### [Instructions for the task]
Could you reproduce, word for word, everything below from the line containing "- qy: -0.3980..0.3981" down to the line containing "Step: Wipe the", with both of those lines included and no others?

### [Data]
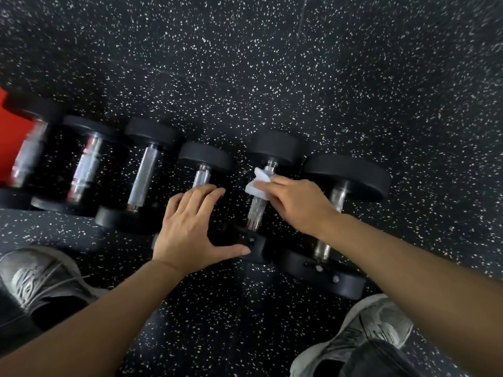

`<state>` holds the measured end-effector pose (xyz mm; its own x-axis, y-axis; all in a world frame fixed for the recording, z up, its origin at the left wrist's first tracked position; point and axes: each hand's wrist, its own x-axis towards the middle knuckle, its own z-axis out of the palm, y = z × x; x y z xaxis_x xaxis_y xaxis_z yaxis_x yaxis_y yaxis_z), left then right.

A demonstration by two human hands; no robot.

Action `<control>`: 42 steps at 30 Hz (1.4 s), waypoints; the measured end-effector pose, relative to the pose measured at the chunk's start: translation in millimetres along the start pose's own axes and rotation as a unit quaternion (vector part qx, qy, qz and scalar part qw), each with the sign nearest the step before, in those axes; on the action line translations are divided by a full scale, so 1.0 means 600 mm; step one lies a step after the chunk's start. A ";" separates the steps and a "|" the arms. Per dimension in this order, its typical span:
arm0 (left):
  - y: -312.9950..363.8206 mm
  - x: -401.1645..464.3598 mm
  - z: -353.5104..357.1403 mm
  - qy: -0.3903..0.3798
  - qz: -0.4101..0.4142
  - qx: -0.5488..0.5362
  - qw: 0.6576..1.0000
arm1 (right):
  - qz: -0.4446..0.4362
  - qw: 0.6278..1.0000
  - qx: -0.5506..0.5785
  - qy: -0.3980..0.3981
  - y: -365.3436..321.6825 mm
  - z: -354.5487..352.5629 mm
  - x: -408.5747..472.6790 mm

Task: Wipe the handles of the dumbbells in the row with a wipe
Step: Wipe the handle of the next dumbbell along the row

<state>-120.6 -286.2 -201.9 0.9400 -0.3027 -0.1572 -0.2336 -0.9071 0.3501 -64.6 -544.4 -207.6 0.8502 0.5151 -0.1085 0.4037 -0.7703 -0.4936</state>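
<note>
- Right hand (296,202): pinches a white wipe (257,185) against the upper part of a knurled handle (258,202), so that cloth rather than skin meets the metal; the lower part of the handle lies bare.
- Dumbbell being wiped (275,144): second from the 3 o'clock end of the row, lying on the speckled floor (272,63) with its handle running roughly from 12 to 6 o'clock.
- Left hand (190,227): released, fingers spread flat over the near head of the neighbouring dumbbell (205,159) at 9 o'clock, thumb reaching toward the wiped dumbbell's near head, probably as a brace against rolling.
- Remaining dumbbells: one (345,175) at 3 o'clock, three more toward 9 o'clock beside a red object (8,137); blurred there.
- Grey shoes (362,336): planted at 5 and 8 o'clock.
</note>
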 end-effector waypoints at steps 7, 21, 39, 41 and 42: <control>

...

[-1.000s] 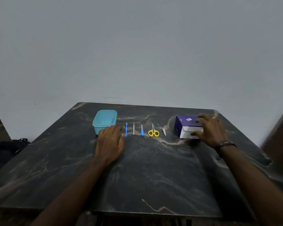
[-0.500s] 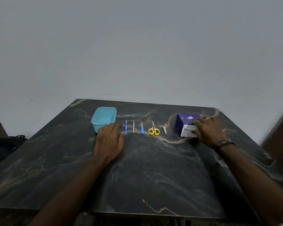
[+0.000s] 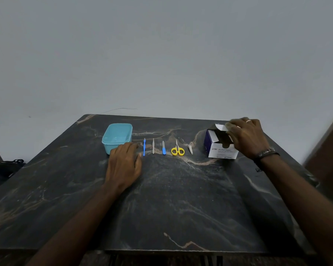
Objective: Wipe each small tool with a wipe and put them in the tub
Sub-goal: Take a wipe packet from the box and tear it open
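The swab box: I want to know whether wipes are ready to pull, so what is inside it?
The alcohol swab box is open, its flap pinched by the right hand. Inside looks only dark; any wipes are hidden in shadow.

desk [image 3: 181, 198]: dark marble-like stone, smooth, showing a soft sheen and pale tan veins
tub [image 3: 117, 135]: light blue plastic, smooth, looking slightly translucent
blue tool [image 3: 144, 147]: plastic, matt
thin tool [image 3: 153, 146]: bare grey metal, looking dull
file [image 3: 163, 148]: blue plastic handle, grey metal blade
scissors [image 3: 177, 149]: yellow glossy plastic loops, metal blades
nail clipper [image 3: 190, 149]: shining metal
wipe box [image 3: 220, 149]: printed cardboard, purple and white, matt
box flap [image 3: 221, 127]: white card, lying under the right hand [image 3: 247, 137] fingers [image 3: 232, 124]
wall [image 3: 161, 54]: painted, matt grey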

### [Answer section]
  - qy: -0.3980..0.3981
  - y: -365.3436..321.6825 mm
  - z: -354.5487..352.5629 mm
  - x: -408.5747..472.6790 mm

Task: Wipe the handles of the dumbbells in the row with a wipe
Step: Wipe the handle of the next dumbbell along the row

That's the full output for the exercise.